The document needs to talk about appropriate rates of INFO transmission
so as to not overwhelm the proxy network. You also need to discuss the
responsibilities of Info Package definitions (similar to RFC 3265,
section 4.4 and its subsections).

Is there any such "appropriate rates" discussion in other Request Method RFCs? 
(other than specific mechanisms such as session-expires)  I mean wouldn't that be part of 
the package definition to deal with, if at all?



If you plan for that to be the case, say so in the document. I suggest copying the first paragraph of RFC 3265, section 4.4.10, and the final paragraph of section 4.1, with appropriate changes in terminology.

I would also suggest a discussion of Supported/Require as it pertains to
specific Info Packages, so as to avoid the discussion around, "but what
if I *want* the call to fail if a specific package isn't supported?"

Yeah, so I think that begs the question if we should care about that case.  Like there is 
no real way to signal such for many media-related items.  For example you can offer 2833, 
but you can't do "reject this request if you're not going to answer me 2833", 
and no one's complained this was needed (right?).

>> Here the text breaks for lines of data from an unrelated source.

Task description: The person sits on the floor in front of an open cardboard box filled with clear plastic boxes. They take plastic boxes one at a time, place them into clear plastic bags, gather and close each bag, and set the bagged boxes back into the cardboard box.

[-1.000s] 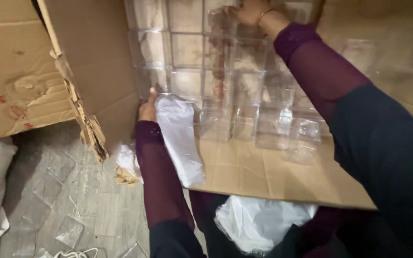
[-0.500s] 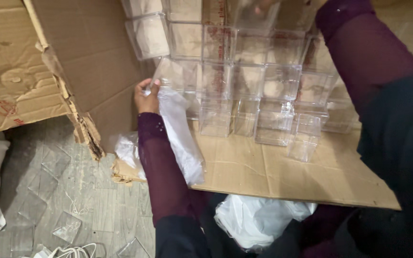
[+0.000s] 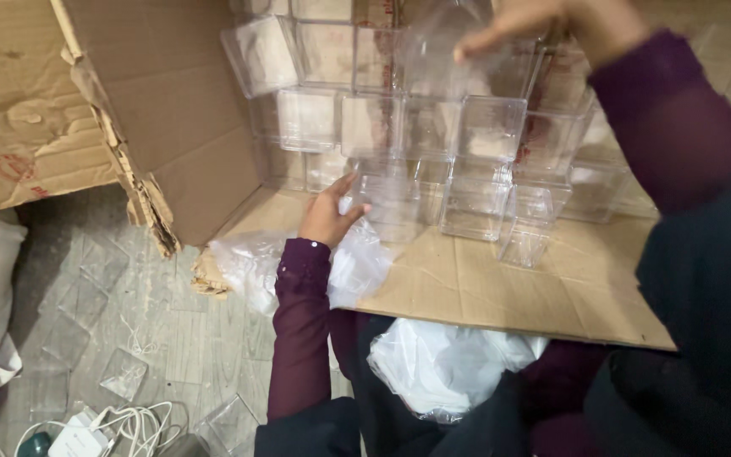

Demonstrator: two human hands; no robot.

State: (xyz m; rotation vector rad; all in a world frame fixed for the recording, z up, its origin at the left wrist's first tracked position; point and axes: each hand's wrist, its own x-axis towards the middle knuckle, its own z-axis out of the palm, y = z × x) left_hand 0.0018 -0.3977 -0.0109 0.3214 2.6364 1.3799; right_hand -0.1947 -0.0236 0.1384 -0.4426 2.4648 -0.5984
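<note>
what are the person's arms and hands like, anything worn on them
Both arms wear long, dark maroon sleeves of thin fabric. The left sleeve ends in a snug cuff with small bead-like dots at the wrist. The right sleeve looks looser and slightly sheer. The left hand and right hand are bare: no gloves, no visible rings.

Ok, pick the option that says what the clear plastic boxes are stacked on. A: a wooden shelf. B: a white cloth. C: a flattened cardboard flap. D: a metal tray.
C: the clear plastic boxes sit on the brown cardboard flap of the opened carton, ahead of the left hand.
</note>
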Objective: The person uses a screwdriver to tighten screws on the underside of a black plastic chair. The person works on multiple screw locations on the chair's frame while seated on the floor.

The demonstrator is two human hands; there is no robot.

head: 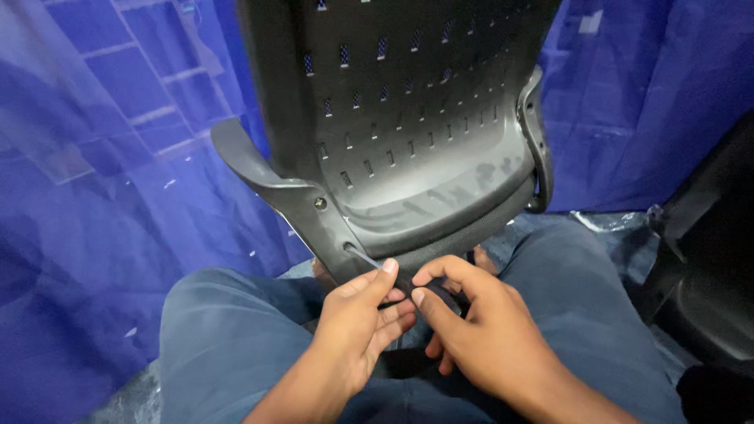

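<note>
At 9 o'clock hangs a blue plastic sheet. In the centre stands the black chair back, its left armrest at 10 o'clock. At 6 o'clock the left hand pinches a thin metal key set in a bracket hole. The right hand, fingers curled narrow, touches the seat edge just beside it.

Black perforated chair back, blue tarp
</note>
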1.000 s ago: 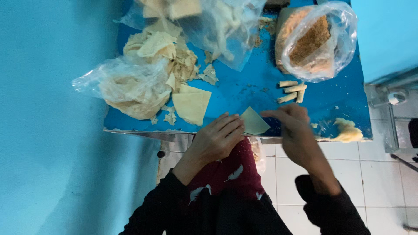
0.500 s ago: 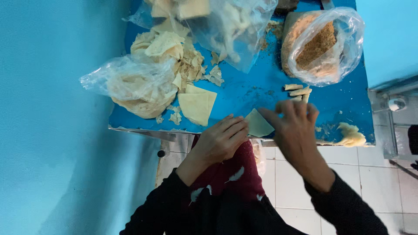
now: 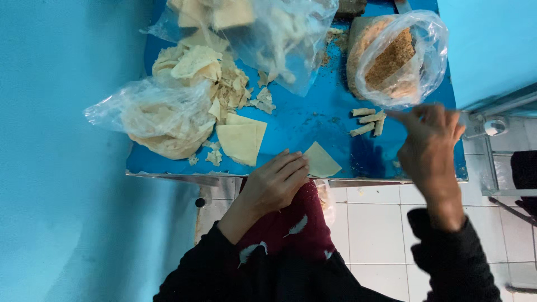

I won't object one way or the other. I'm trying to make your life easier -- the arguments here are predictable, and my suggestion is an attempt to ward them off. You can ignore mu suggestion and I'll stay out of the way, but I doubt others will. I'll close by quoting an example already being given in this area (from Eric's draft):

 "Some uses of INFO can tolerate this fate sharing of the INFO message
  over the entire dialog.  For example, in the SIP-T usage, it may be
  acceptable for a call to fail, or to tear down the call, if one
  cannot deliver the associated SS7 information."


Discussion of handling of the Send-Info and Recv-Info in REGISTER and
OPTIONS is also warranted. You may think it's intuitive and doesn't need
explanation, but I promise that people will get it wrong without
specific language around what these things mean (for example: does the
Recv-Info header field in an OPTIONS response describe all the Info
Packages a UA can receive, or only that subset that was indicated in the
OPTIONS request?).  I _DO_ think the presence of these fields in at
least OPTIONS (and, to a lesser degree, REGISTER) would be a very useful
thing.

That last sentence was the big question - assuming that holds, we would 
definitely put in explicit wording around it.

I think we'd be muddling things up pretty badly if we suddenly started defining aspects of the protocol that are not discoverable via OPTIONS, but could be discovered via alternate means (e.g. INVITE). It's kind of changing the meaning of "OPTIONS".

The REGISTER usage isn't as clear cut. The reason I think it would be nice to have is that it allows me to come along later and define a caller-prefs that says, "I'm trying to reach Hadriel, and I'd prefer if I could reach him on a device that supports event package foo."